View on GitHub

NLP-progress

Repository to track the progress in Natural Language Processing (NLP), including the datasets and the current state-of-the-art for the most common NLP tasks.

Hindi

Chunking

Model	Dev accuracy	Test F1	Paper / Source	Code
Dalal et al. (2006)	87.40	82.40	Hindi Part-of-Speech Tagging and Chunking: A Maximum Entropy Approach

Part-of-speech tagging

Model	Dev accuracy	Test F1	Paper / Source	Code
Jha et al. (2018)	99.30	99.06	Multi-Task Deep Morphological Analyzer: Context-Aware Joint Morphological Tagging and Lemma Prediction	mt-dma
Dalal et al. (2006)	89.35	82.22	Hindi Part-of-Speech Tagging and Chunking: A Maximum Entropy Approach

Machine Translation

The IIT Bombay English-Hindi Parallel Corpus used by Kunchukuttan et al. (2018) can be accessed here.
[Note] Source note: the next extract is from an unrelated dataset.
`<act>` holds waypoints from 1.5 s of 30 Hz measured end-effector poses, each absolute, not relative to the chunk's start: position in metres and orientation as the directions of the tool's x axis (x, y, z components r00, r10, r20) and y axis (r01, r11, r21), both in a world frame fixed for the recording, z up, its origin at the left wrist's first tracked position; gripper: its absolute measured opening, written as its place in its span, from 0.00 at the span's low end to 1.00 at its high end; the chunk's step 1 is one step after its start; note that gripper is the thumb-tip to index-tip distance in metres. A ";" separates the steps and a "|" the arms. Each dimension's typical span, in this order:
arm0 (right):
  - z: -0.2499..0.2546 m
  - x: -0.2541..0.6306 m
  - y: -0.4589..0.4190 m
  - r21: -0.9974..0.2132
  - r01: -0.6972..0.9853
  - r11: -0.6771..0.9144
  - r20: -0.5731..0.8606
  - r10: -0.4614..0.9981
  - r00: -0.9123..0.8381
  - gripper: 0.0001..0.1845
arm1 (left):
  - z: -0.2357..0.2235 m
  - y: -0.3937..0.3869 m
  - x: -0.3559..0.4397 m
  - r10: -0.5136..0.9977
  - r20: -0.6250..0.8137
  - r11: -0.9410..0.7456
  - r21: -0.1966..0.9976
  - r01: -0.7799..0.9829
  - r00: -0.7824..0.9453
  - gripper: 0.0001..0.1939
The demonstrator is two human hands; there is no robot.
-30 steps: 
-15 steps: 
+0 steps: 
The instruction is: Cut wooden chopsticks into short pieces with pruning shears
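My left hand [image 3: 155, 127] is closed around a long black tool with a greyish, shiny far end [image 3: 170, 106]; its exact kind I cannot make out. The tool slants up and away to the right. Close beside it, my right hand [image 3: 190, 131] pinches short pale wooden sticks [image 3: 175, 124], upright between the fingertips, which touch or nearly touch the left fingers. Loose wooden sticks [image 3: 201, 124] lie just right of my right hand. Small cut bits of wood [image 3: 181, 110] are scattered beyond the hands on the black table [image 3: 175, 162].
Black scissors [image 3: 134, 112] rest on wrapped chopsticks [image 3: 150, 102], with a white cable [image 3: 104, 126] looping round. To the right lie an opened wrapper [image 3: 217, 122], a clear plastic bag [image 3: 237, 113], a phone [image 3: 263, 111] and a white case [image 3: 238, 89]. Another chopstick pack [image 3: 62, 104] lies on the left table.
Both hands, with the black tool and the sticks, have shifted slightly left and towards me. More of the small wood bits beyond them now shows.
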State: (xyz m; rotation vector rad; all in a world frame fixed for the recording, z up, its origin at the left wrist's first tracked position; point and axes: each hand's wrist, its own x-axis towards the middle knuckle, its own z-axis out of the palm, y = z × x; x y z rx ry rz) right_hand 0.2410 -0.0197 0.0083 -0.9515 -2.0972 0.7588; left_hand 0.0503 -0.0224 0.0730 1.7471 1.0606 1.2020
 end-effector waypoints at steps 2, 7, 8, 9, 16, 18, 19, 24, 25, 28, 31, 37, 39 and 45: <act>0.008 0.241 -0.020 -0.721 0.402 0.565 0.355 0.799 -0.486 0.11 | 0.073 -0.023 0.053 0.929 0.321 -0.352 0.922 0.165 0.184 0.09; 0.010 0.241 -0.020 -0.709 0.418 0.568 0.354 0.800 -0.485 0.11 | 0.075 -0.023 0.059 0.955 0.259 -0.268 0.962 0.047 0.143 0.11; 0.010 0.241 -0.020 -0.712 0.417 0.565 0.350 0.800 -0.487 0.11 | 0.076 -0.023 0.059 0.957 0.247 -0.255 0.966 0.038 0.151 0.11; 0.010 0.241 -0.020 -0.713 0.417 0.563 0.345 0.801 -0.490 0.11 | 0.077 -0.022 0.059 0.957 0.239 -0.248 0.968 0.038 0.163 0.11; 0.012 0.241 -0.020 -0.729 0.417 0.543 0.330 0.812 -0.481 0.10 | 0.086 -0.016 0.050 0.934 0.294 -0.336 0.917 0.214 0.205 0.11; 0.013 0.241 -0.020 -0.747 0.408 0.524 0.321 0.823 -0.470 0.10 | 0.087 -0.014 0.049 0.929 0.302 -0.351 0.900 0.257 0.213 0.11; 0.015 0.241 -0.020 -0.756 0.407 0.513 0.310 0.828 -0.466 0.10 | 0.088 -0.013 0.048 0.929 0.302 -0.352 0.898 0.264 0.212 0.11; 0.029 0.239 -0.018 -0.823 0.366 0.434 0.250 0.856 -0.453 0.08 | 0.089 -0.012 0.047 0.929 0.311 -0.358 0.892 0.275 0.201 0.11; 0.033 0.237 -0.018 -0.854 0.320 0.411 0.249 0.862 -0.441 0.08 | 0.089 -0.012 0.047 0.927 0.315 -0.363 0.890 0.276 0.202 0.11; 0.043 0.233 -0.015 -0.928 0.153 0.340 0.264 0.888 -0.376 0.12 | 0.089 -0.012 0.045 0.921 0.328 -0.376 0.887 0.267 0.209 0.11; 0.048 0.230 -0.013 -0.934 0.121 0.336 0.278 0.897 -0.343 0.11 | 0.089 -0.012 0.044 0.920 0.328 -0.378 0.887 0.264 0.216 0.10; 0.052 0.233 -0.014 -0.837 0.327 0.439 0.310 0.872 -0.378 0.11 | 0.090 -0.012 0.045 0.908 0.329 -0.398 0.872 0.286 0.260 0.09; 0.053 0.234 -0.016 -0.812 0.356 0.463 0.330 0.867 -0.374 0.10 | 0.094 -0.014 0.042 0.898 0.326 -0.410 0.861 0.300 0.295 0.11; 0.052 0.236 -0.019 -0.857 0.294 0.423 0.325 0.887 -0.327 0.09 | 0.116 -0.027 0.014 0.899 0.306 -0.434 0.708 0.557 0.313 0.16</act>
A live leaderboard involving more directions involving Hindi can be accessed at the evaluation website for the Workshop on Asian Translation.

Hindi -> English

WAT:HINDENhi-en

Model	BLEU	Paper / Source	Code
Philip et al. (2020)	24.85	Revisiting Low Resource Status of Indian Languages in MT	ilmulti
Siripragada et al. (2020)	22.91	A Multilingual Parallel Corpora Collection Effort for Indian Languages	ilmulti
Goyal et al. (2019)	19.06	LTRC-MT Simple & Effective Hindi-English Neural Machine Translation Systems at WAT 2019

English -> Hindi

WAT:HINDENen-hi

Model	BLEU	Paper / Source	Code
Philip et al. (2018)	21.57	CVIT-MT Systems for WAT-2018
Philip et al. (2020)	21.20	Revisiting Low Resource Status of Indian Languages in MT	ilmulti
Saini et al. (2018)	18.215	Neural Machine Translation for English to Hindi

G2P Conversion

Schwa Deletion

Due to diachronic processes the inherent vowel of Hindi (the schwa, automatically applied to consonants that have no other vowel diacritic or vowel-killer diacritic attached) is sometimes dropped in pronunciation despite being present in the orthography. This process is known as schwa deletion. There are no known linguistic rules that can consistently and accurately predict what happens to the inherent vowel in speech. Thus, this is an open problem in the field.

Each paper below has used different datasets. The dataset for Arora et al. (2020) is the largest of all, extracted from the Oxford Hindi-English Dictionary, and future work should ideally compare against that dataset.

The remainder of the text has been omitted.